**WORK INSTRUCTIONS:** Your task is to transcribe, without alteration, the lines from the top of the material below through the line bearing "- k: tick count", inclusive.

**EXTRACTED ENTRIES:**
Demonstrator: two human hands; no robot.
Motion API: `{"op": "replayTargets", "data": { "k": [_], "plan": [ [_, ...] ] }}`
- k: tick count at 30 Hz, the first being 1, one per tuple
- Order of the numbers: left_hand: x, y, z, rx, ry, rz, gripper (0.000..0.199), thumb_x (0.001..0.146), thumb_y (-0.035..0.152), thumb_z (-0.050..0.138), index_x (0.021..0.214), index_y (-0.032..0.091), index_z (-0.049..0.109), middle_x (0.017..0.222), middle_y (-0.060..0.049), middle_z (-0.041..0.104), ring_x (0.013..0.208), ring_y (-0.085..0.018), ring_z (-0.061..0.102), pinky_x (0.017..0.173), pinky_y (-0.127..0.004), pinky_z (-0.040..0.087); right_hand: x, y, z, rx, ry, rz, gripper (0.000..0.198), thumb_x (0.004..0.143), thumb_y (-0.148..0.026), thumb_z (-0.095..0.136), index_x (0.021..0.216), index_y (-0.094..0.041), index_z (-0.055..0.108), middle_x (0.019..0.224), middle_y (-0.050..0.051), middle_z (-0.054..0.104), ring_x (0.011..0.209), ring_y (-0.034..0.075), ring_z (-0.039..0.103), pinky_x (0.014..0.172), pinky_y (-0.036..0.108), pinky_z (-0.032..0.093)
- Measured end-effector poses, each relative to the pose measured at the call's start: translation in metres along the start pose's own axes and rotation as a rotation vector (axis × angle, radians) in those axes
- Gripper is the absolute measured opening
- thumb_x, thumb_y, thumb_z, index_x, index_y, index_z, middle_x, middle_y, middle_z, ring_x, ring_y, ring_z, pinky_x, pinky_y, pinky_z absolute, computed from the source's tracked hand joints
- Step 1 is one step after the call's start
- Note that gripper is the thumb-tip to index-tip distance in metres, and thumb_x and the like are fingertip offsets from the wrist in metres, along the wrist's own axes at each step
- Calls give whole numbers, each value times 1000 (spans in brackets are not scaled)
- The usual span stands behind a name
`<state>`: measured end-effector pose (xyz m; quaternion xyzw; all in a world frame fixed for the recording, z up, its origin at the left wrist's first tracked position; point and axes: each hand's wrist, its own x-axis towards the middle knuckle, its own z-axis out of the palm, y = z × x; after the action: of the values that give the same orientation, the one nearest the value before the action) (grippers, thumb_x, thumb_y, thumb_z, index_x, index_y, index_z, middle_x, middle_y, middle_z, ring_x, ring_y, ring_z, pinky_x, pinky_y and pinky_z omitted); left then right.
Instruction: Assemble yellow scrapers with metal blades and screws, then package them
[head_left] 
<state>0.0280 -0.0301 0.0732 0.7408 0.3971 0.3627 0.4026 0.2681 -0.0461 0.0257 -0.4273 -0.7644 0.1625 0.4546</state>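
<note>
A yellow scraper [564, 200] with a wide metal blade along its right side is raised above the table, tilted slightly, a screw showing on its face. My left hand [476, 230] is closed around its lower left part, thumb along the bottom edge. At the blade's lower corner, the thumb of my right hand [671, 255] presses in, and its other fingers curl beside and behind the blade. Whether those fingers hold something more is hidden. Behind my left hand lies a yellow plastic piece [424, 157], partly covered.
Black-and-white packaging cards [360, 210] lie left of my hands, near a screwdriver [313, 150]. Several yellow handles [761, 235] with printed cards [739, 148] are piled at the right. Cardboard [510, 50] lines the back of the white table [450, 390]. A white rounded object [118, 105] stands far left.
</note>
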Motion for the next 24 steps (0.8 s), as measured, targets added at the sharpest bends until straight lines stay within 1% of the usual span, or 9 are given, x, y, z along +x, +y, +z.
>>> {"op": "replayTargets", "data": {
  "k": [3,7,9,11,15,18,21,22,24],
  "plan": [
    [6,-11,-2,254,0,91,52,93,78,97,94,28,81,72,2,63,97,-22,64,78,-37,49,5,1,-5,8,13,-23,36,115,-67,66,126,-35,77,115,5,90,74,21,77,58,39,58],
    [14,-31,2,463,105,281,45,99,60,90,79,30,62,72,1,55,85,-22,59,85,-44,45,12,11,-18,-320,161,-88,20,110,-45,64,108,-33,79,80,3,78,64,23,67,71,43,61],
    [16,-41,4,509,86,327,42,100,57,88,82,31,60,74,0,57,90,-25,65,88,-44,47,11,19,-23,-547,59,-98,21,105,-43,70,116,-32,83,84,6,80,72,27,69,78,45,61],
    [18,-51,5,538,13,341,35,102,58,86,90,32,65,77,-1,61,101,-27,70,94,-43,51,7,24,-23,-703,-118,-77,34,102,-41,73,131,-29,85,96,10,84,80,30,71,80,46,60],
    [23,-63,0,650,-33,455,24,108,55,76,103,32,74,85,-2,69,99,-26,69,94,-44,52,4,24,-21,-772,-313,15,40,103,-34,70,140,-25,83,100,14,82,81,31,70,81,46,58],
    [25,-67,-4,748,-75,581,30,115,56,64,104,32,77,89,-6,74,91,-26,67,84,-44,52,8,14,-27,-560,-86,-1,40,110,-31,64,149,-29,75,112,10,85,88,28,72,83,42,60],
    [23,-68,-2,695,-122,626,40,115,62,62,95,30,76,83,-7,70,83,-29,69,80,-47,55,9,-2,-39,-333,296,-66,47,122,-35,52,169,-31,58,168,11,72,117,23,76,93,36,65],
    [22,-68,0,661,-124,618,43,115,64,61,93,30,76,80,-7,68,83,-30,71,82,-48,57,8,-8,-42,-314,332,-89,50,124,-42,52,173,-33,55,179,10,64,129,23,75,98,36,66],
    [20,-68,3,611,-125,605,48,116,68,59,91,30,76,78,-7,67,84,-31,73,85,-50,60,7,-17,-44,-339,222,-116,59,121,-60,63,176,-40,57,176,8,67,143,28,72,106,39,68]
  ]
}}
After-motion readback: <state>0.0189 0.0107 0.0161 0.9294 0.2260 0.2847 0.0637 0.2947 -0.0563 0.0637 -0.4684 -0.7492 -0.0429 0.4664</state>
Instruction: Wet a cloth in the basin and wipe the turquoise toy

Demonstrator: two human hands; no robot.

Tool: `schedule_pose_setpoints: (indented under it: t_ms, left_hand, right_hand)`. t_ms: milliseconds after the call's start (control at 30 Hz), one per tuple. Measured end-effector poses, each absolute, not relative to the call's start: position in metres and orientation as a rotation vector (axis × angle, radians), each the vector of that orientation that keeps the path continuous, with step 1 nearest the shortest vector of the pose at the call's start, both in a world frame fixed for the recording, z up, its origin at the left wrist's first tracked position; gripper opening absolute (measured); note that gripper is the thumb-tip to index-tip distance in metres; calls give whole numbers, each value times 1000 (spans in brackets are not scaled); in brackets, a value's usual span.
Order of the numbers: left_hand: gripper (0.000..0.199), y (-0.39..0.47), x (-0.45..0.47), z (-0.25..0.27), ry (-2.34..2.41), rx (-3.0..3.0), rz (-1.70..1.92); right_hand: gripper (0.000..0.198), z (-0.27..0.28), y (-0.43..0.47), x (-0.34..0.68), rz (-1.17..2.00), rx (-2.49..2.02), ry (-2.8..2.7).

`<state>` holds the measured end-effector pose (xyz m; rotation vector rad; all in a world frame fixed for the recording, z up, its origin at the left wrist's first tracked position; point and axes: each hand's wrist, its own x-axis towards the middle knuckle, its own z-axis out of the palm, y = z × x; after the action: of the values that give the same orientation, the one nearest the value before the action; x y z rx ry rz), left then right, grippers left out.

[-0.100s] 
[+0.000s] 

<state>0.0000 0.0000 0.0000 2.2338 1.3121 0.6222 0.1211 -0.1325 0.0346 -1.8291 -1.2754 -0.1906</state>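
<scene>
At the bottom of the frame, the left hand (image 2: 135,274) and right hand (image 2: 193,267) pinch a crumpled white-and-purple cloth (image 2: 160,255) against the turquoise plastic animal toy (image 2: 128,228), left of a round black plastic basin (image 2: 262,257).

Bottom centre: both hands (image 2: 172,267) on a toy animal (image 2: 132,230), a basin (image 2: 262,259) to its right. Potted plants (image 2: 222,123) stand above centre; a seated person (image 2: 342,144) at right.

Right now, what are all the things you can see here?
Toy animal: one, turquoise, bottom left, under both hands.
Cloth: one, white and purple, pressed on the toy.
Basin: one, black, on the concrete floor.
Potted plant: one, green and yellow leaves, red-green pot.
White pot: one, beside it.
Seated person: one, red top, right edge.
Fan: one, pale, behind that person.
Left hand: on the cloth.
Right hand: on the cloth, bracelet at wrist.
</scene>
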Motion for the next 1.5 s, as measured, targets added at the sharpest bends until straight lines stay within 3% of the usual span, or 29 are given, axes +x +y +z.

**TASK RESPONSE:**
Demonstrator: two human hands; no robot.
Motion API: `{"op": "replayTargets", "data": { "k": [_], "plan": [ [_, ...] ] }}`
- k: tick count at 30 Hz, the first being 1, one per tuple

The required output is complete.